第8章 【第七訓】原作第十九訓と第二十訓の間の話


「いったたたた」

 中腰で腰をさする。
 見上げると、目の前にはコンクリートの坂。
 大人でも横になって転がれる程の幅がある大きな滑り台。
 そこから転がり落ちたらしい。
 周囲にはブランコ、砂場。

「……公園?」

 ○○は首を傾げる。
 こんな場所に来た覚えはない。
 ○○は立ち上がった。

「いたたたた」

 腰だけでなく全身が痛い。
 コンクリートの上で一晩寝ていたかのように、節々が痛む。
 恐らく実際に寝ていたのだろう。
 滑り台の上に○○は自分の荷物を見つける。

「よかった。
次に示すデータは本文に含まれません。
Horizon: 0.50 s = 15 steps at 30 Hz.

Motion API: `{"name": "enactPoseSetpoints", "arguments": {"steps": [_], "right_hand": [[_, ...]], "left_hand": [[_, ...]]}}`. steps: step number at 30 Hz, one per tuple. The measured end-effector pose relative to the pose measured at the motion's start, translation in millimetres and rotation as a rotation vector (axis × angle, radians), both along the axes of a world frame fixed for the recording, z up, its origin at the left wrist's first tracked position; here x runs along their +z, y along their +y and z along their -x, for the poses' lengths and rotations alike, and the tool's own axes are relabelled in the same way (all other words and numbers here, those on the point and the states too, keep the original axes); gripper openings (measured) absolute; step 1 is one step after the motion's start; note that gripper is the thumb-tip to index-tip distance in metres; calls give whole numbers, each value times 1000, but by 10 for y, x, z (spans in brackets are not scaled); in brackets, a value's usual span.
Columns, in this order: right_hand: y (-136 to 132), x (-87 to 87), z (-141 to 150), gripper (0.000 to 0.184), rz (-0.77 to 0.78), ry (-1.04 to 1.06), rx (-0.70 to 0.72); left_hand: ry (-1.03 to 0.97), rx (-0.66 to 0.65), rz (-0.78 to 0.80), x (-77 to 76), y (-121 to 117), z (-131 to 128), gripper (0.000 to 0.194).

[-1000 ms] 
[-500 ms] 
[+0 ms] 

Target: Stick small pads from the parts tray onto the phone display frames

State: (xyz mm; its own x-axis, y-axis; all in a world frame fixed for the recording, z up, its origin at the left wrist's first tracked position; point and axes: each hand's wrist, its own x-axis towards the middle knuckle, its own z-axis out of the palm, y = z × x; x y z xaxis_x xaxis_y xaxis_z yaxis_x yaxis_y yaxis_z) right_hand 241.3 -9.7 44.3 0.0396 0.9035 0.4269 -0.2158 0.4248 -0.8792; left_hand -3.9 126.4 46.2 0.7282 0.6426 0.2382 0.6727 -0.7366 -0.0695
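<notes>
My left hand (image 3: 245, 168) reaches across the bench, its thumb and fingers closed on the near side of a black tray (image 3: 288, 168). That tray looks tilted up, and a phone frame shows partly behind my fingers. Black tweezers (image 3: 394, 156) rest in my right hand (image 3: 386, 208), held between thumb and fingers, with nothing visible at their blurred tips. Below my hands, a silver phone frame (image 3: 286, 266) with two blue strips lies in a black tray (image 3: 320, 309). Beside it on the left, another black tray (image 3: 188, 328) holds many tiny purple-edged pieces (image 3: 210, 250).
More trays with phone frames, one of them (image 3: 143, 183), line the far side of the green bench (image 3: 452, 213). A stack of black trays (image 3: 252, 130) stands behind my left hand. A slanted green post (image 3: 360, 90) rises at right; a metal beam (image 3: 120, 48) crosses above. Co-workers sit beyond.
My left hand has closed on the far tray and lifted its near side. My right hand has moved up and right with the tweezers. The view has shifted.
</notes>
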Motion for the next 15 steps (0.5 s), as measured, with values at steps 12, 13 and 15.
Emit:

無事だ」

 お金や着替え。
 屯所を出る時に詰め込んで来たものは、紛失せずに残っていた。
 荷物は無事でも、自分の状況は把握出来ない。

 ついさっきまで、万事屋の前にいたはずだ。
 銀時に追い出され、しばらく玄関前で待機していた。
 それ以降の記憶がない。

 こんなことが前にもあった。万事屋で目を覚ました時だ。
 あの夜も銀時に連れて帰ってもらわなければ、どこか野っぱらで一晩明かしたに違いない。
 なぜ、夜になってからの記憶がないのだろう。
 これは、記憶を失ったことと関係があるのだろうか。

 それにしても、今が初夏でよかったと安堵する。
 真冬だったら、凍死している可能性もある。